What you will do:
Print the full listing exactly.

Data below:
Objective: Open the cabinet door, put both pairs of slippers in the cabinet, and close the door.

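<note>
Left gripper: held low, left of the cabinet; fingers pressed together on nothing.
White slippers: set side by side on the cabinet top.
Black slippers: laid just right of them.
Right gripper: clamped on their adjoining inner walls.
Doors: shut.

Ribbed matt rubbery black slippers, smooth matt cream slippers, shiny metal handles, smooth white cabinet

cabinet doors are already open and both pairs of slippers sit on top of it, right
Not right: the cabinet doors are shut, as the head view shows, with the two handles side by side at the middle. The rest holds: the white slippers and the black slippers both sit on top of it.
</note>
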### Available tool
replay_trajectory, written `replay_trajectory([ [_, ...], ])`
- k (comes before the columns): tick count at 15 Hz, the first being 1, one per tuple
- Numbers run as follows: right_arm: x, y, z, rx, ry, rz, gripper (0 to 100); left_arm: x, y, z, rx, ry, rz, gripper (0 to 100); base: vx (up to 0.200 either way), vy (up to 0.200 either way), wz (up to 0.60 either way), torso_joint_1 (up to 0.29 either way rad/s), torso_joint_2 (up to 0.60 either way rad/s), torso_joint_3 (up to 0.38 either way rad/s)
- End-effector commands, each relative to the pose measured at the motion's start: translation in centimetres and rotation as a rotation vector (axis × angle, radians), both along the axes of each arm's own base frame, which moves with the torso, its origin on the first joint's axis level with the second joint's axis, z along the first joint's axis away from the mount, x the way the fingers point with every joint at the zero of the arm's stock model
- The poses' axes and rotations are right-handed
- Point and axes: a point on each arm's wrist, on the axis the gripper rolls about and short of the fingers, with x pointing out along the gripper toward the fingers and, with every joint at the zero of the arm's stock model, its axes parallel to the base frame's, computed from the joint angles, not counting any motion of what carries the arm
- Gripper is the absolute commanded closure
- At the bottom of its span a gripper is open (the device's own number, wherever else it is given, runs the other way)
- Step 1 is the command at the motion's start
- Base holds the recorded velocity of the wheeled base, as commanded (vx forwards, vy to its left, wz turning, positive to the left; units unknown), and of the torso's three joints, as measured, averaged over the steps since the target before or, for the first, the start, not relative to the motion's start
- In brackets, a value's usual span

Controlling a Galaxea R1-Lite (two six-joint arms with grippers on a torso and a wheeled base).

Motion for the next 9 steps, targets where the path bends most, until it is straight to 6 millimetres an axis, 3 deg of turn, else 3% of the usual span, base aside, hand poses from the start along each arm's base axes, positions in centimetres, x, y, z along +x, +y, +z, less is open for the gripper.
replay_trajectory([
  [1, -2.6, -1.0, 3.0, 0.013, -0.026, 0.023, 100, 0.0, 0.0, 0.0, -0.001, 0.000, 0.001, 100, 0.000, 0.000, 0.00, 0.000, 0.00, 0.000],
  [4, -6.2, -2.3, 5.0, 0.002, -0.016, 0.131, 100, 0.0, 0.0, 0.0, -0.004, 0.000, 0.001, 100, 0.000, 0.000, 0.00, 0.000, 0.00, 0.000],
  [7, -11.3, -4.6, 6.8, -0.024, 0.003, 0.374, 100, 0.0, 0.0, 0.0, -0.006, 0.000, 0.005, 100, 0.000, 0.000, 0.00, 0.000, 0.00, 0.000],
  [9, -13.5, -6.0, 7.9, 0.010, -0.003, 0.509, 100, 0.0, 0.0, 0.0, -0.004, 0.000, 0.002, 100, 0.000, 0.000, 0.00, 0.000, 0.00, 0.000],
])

Worked solution:
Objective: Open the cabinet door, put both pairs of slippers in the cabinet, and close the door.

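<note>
Left gripper: held low, left of the cabinet; fingers pressed together on nothing.
White slippers: set side by side on the cabinet top.
Black slippers: laid just right of them.
Right gripper: clamped on their adjoining inner walls.
Doors: shut.

Ribbed matt rubbery black slippers, smooth matt cream slippers, shiny metal handles, smooth white cabinet

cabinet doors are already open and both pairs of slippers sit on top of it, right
Not right: the cabinet doors are shut, as the head view shows, with the two handles side by side at the middle. The rest holds: the white slippers and the black slippers both sit on top of it.
</note>
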### Available tool
replay_trajectory, written `replay_trajectory([ [_, ...], ])`
- k (comes before the columns): tick count at 15 Hz, the first being 1, one per tuple
- Numbers run as follows: right_arm: x, y, z, rx, ry, rz, gripper (0 to 100); left_arm: x, y, z, rx, ry, rz, gripper (0 to 100); base: vx (up to 0.200 either way), vy (up to 0.200 either way), wz (up to 0.60 either way), torso_joint_1 (up to 0.29 either way rad/s), torso_joint_2 (up to 0.60 either way rad/s), torso_joint_3 (up to 0.38 either way rad/s)
- End-effector commands, each relative to the pose measured at the motion's start: translation in centimetres and rotation as a rotation vector (axis × angle, radians), both along the axes of each arm's own base frame, which moves with the torso, its origin on the first joint's axis level with the second joint's axis, z along the first joint's axis away from the mount, x the way the fingers point with every joint at the zero of the arm's stock model
- The poses' axes and rotations are right-handed
- Point and axes: a point on each arm's wrist, on the axis the gripper rolls about and short of the fingers, with x pointing out along the gripper toward the fingers and, with every joint at the zero of the arm's stock model, its axes parallel to the base frame's, computed from the joint angles, not counting any motion of what carries the arm
- Gripper is the absolute commanded closure
- At the bottom of its span a gripper is open (the device's own number, wherever else it is given, runs the other way)
- Step 1 is the command at the motion's start
- Base holds the recorded velocity of the wheeled base, as commanded (vx forwards, vy to its left, wz turning, positive to the left; units unknown), and of the torso's three joints, as measured, averaged over the steps since the target before or, for the first, the start, not relative to the motion's start
- In brackets, a value's usual span

Controlling a Galaxea R1-Lite (two six-joint arms with grippers on a torso and a wheeled base).

Motion for the next 9 steps, targets where the path bends most, until it is straight to 6 millimetres an axis, 3 deg of turn, else 3% of the usual span, base aside, hand poses from the start along each arm's base axes, positions in centimetres, x, y, z along +x, +y, +z, less is open for the gripper.
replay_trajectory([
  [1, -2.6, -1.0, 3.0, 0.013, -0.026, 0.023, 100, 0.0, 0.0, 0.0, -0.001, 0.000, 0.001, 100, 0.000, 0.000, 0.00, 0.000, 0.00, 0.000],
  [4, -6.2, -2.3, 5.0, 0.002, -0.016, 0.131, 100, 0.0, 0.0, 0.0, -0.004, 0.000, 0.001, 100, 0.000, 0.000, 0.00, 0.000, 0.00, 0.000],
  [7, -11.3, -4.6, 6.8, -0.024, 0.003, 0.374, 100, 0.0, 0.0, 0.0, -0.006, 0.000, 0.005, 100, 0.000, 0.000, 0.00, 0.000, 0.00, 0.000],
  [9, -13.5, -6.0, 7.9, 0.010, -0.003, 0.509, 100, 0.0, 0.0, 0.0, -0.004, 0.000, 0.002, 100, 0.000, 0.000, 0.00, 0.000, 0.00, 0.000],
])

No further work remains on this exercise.